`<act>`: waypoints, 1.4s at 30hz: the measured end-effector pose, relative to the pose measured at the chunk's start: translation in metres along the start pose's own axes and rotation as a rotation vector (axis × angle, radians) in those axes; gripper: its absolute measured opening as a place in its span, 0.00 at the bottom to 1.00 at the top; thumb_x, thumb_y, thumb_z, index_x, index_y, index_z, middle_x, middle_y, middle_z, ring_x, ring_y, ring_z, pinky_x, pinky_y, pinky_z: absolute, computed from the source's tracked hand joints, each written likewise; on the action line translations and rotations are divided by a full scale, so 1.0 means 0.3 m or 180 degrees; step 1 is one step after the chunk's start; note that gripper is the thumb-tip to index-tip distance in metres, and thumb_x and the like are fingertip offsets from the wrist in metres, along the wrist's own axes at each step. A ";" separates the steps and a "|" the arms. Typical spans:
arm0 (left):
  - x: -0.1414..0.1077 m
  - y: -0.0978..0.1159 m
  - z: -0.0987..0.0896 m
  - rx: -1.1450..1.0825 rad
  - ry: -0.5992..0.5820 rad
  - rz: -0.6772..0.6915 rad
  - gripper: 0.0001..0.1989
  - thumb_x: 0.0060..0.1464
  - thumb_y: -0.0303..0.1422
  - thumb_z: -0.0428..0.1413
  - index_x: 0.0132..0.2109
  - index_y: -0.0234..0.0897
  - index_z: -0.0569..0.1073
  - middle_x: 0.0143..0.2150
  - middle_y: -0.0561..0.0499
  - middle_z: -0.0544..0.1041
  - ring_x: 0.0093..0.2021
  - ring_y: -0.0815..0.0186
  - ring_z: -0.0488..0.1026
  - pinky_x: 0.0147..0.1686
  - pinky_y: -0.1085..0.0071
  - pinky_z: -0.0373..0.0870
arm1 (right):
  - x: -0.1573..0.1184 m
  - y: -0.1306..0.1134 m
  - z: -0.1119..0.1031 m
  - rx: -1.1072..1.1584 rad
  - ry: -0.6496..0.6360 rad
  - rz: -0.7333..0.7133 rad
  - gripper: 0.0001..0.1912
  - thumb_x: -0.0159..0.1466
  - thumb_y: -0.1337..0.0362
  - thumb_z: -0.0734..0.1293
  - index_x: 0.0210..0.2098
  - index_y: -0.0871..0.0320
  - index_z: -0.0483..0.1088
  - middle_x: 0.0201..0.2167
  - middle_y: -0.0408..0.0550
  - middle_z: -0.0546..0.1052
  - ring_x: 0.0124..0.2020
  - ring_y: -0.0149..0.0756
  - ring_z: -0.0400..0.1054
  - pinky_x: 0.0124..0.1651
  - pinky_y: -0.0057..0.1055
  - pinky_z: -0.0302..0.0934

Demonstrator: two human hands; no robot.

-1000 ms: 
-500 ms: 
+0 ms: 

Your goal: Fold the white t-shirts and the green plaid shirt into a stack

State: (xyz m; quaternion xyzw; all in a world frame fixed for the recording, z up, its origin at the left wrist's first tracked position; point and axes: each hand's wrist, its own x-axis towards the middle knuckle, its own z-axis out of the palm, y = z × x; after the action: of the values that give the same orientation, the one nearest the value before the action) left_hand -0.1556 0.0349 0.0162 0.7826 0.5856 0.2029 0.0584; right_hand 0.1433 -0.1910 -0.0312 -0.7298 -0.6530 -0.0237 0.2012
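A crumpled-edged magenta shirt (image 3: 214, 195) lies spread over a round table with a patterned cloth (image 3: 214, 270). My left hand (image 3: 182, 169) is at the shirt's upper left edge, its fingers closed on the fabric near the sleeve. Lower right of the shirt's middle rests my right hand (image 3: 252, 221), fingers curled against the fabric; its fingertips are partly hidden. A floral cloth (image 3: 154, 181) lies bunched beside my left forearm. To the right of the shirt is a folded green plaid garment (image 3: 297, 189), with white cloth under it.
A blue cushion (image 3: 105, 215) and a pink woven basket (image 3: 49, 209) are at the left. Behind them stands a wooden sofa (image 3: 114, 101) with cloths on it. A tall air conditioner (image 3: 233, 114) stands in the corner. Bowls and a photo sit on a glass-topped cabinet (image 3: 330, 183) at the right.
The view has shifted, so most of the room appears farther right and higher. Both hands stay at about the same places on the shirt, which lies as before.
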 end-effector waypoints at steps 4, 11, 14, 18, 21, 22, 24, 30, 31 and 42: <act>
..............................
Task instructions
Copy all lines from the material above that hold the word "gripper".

Response to the task
`<act>`: waypoints, 1.4s at 30hz: the measured end-effector pose, relative to the pose measured at the chunk's start: translation in metres along the start pose's own axes and rotation as a rotation vector (axis × angle, radians) in those axes; gripper: its absolute measured opening as a place in its span, 0.00 at the bottom to 1.00 at the top; thumb_x, thumb_y, thumb_z, index_x, index_y, index_z, middle_x, middle_y, middle_z, ring_x, ring_y, ring_z, pinky_x, pinky_y, pinky_z: absolute, computed from the source's tracked hand joints, each written likewise; on the action line translations and rotations are divided by a full scale, so 1.0 means 0.3 m or 180 degrees; step 1 is one step after the chunk's start; note that gripper is the thumb-tip to index-tip distance in metres, and thumb_x and the like are fingertip offsets from the wrist in metres, along the wrist's own axes at each step. A ";" separates the steps and a "|" the arms. Typical spans:
  - gripper: 0.0001..0.1989
  - gripper: 0.0001..0.1912

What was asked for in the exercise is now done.